② ワンストップ窓口の導入など、利便性向上を図ること。

3 相談体制の強化
保育園・学童等の利用自粛、学校の一斉休校により、子育ての負担が保護者ひとりに集中している状態なうえに、感染のリスクがあるため、ファミサポや保育所の一時預かり等、行政支援に頼れず、子育てが孤立しています。さらに収入減少などに伴う生活困窮や困難が、育児不安・ストレスが高まりに拍車をかけているため、相談支援体制の強化とともに、こどもの預け先の方策を求めます。

① 「待つ相談」だけでなく、積極的なアウトリーチ活動を実施するなど、ひとり親家庭の現状を把握することにも努め、必要な支援策へとつなげていくこと。


4 保護者の罹患
 今後、保護者が新型コロナウイルスに罹患した場合の対応に不安の声が広がっており、早急に対策を検討し、周知することを求めます。

① 保護者が感染した場合の子どもの預かり先など、子育てサポート事業の活用も含めて検討し、生活支援策を明確に示すこと。


5 子ども・教育への支援
学校の休校に伴うオンライン教育導入が加速的に進んでいますが、オンライン学習環境が整っていないひとり親世帯は多く、また、自宅学習に不十分にしか取組めない状況にある家庭があることへの考慮した対応が必要です。家庭環境の差異により、子どもたちに不利益が生じないように最大限の配慮を求めます。また、子どもたちの悩みを受け止め相談できる体制の確保を行い、必要な支援を講ずることを求めます。

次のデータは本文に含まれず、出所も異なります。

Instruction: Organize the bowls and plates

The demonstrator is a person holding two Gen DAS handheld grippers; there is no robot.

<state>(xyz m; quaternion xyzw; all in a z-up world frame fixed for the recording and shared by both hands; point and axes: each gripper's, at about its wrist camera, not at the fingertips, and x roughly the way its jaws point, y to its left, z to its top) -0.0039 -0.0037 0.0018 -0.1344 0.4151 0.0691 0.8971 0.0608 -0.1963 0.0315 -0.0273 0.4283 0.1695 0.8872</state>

①オンライン学習を可能にするネットワーク環境及びICT端末を有しない子どもたちに対する機材の提供等環境整備を早急に行うこと。
② 家計状況の急変などにより、学習計画の変更を余儀なくされた小・中学生や高校生への支援を強化し、生活困窮世帯に向けた学習支援事業等の対象条件の緩和や、定員拡充について検討を行うこと。
③保護者の収入の変化などの家庭環境や、学校の休校など、子どもたちの悩みを直接受け止める居場所の提供、子どもが直接相談できるSNS等を活用した相談体制の創設を検討すること。